Pixel-Wise Contrastive Distillation
Junqiang Huang, Zichao Guo
TL;DR
The paper tackles the challenge that small models under self-supervised pretraining lag on dense prediction tasks due to insufficient pixel-level transfer. It introduces Pixel-Wise Contrastive Distillation (PCD), which uses a MoCo-style pixel-level contrastive loss over corresponding pixels $(s_i,t_i)$ with a negatives queue and temperature $\tau$, augmented by a SpatialAdaptor that reshapes the teacher projection head for 2D maps and a lightweight Multi-Head Self-Attention (MHSA) module to enlarge the effective receptive field. Empirically, PCD outperforms prior self-supervised distillation methods on dense tasks, achieving $37.4$ AP$_{bbox}$ and $34.0$ AP$_{mask}$ on COCO with ResNet-18-FPN and $65.1\%$ top-1 in ImageNet linear probing, while showing robustness to teacher choice and backbone. Overall, PCD provides a practical pathway to pre-train compact models for dense prediction in a self-supervised fashion, highlighting the value of pixel-level supervision and spatially aware projection-head adaptation.
Abstract
We present a simple but effective pixel-level self-supervised distillation framework friendly to dense prediction tasks. Our method, called Pixel-Wise Contrastive Distillation (PCD), distills knowledge by attracting the corresponding pixels from student's and teacher's output feature maps. PCD includes a novel design called SpatialAdaptor which ``reshapes'' a part of the teacher network while preserving the distribution of its output features.
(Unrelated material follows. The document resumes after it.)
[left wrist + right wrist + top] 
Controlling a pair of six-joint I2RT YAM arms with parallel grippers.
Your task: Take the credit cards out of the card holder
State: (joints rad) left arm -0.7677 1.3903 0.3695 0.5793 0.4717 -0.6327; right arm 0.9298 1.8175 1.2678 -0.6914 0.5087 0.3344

Our ablation experiments suggest that this reshaping behavior enables more informative pixel-to-pixel distillation. Moreover, we utilize a plug-in multi-head self-attention module that explicitly relates the pixels of student's feature maps to enhance the effective receptive field, leading to a more competitive student. PCD \textbf{outperforms} previous self-supervised distillation methods on various dense prediction tasks. A backbone of \mbox{ResNet-18-FPN} distilled by PCD achieves $37.4$ AP$^\text{bbox}$ and $34.0$ AP$^\text{mask}$ on COCO dataset using the detector of \mbox{Mask R-CNN}. We hope our study will inspire future research on how to pre-train a small model friendly to dense prediction tasks in a self-supervised fashion.